From Hemlock Camp to Stehekin
I wake up not to sun, but to the possibility of it. I was hoping to wake up feeling magically cured, not like a wrung out dish-rag, but dish-rag is still better than yesterday. J once again lures me out of my sleeping bag with steaming hot tea, and I take my titanium mug over to where Switch and Biscuit are camping, and we discuss our various (ineffective) strategies for keeping mice out of our tents and sleeping bags. “I put out wrappers with just a few crumbs on them,” Biscuit explains. “As a decoy.”
“Does that work?” I ask. “Wouldn’t that just attract more?”
“You can’t have too many crumbs,” she explains. “Just enough to distract them.”

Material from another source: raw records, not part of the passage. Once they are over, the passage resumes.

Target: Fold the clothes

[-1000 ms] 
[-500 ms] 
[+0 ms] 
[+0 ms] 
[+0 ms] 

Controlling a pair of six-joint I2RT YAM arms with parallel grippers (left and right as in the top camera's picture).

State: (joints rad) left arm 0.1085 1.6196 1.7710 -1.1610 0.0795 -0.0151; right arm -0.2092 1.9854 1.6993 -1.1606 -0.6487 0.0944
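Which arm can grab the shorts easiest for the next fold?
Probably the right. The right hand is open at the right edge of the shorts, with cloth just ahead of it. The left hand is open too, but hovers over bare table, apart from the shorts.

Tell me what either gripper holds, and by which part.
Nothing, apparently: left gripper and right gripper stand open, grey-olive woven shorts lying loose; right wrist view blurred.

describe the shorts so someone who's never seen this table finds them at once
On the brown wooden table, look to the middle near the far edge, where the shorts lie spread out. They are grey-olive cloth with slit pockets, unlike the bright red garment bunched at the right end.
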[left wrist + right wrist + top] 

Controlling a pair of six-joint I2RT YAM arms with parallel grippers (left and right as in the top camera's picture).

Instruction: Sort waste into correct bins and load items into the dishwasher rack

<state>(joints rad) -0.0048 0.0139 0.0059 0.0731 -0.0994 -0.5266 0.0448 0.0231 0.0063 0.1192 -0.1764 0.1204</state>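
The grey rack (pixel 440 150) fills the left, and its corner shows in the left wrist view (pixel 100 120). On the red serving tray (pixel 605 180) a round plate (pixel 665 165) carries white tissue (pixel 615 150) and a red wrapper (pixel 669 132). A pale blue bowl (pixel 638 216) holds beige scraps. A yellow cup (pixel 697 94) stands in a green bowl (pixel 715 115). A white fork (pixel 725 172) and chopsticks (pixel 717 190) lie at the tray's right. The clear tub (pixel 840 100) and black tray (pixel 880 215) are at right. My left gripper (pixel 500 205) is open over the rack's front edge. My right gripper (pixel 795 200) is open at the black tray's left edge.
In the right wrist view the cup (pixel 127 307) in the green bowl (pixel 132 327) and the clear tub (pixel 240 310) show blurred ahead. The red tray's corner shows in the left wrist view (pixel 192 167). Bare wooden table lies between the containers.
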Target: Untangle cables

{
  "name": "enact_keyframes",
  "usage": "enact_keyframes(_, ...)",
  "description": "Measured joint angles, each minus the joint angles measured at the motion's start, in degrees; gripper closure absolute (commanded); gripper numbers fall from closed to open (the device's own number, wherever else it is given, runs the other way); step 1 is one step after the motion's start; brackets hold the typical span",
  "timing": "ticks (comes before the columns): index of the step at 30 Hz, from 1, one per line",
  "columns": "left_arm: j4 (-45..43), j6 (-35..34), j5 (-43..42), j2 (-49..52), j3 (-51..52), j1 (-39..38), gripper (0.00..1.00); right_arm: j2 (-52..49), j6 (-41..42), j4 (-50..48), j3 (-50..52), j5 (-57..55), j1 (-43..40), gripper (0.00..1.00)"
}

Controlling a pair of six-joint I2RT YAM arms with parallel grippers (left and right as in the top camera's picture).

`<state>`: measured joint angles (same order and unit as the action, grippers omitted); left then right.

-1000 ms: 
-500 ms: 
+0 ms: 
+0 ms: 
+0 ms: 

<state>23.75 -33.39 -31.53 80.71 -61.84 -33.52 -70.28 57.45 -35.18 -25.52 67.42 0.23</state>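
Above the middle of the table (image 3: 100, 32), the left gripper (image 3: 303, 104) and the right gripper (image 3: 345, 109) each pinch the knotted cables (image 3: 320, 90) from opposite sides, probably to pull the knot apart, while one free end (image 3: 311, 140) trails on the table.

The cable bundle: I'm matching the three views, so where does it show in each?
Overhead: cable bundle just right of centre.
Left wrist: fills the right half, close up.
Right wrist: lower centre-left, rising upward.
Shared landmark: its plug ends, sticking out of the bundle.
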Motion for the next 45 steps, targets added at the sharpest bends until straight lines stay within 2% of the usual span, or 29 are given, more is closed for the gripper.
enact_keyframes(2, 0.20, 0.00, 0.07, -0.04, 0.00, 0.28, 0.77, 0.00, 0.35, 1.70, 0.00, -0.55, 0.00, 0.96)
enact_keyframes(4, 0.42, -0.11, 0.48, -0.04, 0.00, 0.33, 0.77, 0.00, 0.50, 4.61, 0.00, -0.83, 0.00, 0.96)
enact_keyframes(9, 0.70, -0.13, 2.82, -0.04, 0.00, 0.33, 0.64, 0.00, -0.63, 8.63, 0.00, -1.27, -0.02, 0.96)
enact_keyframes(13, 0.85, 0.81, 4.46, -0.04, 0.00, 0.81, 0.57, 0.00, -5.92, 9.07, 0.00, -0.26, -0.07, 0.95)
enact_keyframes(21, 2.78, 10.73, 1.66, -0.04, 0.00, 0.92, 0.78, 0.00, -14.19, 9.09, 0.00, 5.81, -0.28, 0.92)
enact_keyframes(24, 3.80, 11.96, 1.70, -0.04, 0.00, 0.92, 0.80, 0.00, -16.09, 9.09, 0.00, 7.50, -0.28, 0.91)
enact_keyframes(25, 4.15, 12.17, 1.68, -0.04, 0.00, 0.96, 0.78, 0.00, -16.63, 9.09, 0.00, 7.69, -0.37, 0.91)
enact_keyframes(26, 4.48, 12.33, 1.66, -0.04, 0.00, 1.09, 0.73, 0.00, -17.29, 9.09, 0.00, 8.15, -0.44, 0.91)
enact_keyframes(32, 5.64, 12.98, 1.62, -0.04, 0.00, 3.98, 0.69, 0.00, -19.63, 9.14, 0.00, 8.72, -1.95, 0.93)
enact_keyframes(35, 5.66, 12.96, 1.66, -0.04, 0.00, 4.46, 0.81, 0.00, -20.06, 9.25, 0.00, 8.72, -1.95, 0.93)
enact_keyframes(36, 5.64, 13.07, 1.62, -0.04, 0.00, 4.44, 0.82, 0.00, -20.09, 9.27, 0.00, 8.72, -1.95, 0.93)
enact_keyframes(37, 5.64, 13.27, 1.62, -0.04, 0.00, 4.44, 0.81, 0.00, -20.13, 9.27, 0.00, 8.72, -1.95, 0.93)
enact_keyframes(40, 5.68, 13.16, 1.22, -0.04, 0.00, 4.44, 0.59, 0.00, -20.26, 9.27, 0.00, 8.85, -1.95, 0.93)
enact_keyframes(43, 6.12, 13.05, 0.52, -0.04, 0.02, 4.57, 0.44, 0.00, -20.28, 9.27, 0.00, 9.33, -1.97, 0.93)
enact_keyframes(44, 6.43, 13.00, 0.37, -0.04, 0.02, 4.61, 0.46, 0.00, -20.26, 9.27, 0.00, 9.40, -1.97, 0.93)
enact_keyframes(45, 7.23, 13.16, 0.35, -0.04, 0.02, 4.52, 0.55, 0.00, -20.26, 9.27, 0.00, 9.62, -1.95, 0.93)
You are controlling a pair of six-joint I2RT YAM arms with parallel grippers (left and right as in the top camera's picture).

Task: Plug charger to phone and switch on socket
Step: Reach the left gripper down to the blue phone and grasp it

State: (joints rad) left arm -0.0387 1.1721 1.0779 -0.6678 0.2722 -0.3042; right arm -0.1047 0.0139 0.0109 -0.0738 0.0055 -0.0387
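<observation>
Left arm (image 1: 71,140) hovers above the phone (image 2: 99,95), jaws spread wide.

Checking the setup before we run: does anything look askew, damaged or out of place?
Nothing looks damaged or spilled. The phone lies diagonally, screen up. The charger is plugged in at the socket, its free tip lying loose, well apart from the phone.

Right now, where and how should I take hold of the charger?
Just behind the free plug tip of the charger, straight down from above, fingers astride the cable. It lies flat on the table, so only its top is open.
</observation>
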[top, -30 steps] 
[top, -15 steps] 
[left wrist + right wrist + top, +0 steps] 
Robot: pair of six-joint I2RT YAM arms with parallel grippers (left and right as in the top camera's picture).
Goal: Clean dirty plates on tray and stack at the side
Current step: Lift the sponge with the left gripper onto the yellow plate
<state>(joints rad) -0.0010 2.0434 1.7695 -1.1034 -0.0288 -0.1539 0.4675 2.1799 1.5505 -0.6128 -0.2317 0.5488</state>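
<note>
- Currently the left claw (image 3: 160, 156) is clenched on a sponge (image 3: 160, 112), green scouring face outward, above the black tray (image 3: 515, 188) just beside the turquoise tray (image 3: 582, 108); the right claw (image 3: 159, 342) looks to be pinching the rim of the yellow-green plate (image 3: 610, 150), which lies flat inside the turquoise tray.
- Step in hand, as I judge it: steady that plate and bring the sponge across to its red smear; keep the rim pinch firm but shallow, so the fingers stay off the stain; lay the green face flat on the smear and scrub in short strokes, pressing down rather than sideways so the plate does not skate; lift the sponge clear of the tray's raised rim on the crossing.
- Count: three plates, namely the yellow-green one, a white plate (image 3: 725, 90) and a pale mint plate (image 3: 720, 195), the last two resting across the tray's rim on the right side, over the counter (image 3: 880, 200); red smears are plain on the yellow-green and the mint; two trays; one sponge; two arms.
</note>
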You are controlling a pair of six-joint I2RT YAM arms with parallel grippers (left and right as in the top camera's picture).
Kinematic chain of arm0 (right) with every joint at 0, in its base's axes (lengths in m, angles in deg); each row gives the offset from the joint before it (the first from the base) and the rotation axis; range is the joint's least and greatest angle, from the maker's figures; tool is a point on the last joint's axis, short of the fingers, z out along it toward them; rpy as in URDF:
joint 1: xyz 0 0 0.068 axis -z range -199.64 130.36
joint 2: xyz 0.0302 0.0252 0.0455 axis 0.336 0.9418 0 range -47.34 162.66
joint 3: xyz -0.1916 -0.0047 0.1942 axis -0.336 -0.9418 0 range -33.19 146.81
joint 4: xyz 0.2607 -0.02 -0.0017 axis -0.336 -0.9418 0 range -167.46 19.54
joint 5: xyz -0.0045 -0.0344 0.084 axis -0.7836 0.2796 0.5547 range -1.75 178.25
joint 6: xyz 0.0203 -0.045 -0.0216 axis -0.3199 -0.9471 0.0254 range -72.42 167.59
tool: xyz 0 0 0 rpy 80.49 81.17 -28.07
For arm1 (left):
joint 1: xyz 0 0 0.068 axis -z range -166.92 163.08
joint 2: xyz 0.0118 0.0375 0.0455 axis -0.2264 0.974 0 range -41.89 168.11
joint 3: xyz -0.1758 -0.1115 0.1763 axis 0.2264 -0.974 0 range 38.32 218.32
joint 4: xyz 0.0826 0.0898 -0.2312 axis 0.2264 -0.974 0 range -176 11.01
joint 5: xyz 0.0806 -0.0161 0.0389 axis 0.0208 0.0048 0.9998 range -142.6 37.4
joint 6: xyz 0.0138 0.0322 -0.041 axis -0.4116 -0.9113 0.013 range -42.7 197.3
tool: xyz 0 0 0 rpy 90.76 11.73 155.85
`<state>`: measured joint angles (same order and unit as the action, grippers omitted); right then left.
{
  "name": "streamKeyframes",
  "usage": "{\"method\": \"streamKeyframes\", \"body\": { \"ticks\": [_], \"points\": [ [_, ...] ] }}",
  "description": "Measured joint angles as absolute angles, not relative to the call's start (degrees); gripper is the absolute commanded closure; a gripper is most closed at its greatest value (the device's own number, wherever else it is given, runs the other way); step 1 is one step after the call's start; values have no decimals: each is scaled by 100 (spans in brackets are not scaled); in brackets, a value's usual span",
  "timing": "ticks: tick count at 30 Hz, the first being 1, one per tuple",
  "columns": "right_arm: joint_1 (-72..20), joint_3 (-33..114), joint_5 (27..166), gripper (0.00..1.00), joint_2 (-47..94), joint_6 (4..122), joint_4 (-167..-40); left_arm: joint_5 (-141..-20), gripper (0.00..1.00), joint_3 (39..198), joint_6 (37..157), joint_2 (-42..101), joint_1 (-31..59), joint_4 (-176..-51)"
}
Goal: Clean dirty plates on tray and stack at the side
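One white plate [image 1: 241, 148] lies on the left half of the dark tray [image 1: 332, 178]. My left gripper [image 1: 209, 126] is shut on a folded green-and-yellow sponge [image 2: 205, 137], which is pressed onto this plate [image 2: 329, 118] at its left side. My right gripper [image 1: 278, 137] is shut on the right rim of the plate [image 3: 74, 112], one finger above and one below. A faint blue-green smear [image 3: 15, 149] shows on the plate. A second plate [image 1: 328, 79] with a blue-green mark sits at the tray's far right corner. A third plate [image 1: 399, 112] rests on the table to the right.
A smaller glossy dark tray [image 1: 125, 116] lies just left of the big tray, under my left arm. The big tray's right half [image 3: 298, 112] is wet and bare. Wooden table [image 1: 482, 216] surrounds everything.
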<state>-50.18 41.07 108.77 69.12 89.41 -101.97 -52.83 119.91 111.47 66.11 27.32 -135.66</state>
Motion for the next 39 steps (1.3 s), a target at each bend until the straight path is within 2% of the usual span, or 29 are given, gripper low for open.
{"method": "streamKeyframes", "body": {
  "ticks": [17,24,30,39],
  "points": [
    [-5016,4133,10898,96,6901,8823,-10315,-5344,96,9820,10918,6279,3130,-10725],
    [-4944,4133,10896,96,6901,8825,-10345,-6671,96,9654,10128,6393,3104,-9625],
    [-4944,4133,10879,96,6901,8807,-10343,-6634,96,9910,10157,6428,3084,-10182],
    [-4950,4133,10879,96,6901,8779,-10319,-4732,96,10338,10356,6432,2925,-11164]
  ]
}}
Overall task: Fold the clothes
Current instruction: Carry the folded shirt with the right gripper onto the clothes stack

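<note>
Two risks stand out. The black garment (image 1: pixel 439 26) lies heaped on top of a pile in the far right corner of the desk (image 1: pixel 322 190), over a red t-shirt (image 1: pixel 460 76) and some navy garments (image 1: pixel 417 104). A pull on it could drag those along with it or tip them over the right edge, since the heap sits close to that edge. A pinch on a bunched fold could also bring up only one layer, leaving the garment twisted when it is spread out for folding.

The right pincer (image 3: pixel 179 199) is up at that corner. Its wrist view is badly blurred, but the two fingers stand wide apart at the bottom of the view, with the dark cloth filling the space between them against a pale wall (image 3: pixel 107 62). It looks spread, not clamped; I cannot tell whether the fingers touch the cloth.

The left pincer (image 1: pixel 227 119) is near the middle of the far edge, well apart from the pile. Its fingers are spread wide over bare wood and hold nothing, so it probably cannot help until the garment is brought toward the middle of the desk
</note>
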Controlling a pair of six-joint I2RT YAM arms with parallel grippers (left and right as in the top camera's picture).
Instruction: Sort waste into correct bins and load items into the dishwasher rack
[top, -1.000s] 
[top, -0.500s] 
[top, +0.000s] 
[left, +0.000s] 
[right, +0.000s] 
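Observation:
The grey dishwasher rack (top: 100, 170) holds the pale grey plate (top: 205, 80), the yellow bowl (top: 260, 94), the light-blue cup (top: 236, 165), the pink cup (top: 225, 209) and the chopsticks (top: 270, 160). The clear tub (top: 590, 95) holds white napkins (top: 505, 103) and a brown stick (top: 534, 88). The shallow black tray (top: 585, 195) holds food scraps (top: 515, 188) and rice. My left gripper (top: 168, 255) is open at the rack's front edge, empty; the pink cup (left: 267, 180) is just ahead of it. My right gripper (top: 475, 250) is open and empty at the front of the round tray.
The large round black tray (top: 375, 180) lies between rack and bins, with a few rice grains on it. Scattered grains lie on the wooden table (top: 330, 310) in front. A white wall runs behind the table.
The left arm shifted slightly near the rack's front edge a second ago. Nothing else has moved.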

“I ran into Solar Sam yesterday,” Switch chimes in, “and he told me that he killed three of them in his tent that morning. He was all, ‘You can call me SLAYER Sam!’, then he laughed sort of maniacally.”
“Ha! I don’t blame him! We hang our food and still have mice running across my face all night.” I complain back. “It’s the damn scritchy-scratch noise of their little feet on my NeoAir. I really thought I was going to lose it.”
It’s a good morning for tea and stories – only twelve miles to the shuttle that runs to Stehekin. There’s no way we’re making the noon shuttle, but I’m pretty sure we can catch the 3pm. J and I pack up, but he takes almost everything, and I’m left with my sleeping bag, a few items of clothes, and my water. “This is actually pretty great,” I tell him. “How come you don’t carry all the heavy stuff, all the time? All the other PCT boyfriends do.”
“You should probably date them then, cuz if you think I’m going to start carrying your s— all the time we should just break up now.” I laugh. It’s true that many other couples have the dude carrying way more stuff, but I’m not interested in that setup any more than J is. Except for today. I’m wobbly as a newborn foal.
Luckily, it’s mostly downhill, alongside Agnes Creek. I would like to go look at the gorge but I’m doing a terrible job of walking in a straight line today. “Don’t even think about getting close to that edge, Gizmo,” J warns me, seeing me look over.
“I know, I know. Go take some pictures of it for me so I can look at it later.”
It takes a long time to do those twelve miles, but we make it. The water running under High Bridge is a brilliant blue, and we can see the spawning Kokanee salmon brilliant red in the shallows. Switch and Biscuit come in behind us and we wait for the shuttle. “The shuttle is going to stop at the bakery, right?” asks Switch.
“That’s what I’ve heard.”
“I’m going to buy a cinnamon bun the size of my face.”
“Ohhh, cinnamon buns,” moans Biscuit.
“Do you think they have ice cream?” adds Switch.
The bakery does, in fact, have both cinnamon buns and ice cream, and we get back on the shuttle after the ten minute stop there with arms overflowing with baked goods. Switch is the happiest person I’ve ever seen. I haven’t eaten anything of note in two days now, so I figure it’s a great idea to go straight for the giant cinnamon bun. I’m going to regret this, but oh, it is so good.
I do regret it, almost instantaneously – especially because the shuttle makes me carsick. We find Stehekin brimful of thru-hikers, and there are fifteen of us at the table that night at the only restaurant in town. I’m the only one who doesn’t finish my dinner. (At this point in the trip, it’s sort of embarrassing.) J and I shell out for an expensive room instead of camping, and discuss our plans. I’m fighting thoughts of ending early. I know we are only 100 miles from the end, but I am so exhausted. “If it’s just going to rain the entire time, I don’t really see the point,” I tell J.
“Let’s just wait till tomorrow, check out the weather report, talk about it then.”
“Yeah, I’m just sayin’ too.”
The room has no TV, the town has no internet, so J reads me stories about Spanish explorers – not Cortez, the ones who managed to get themselves enslaved by Indians and who had to live on nothing but roots and crickets for years at a time. So it could be worse.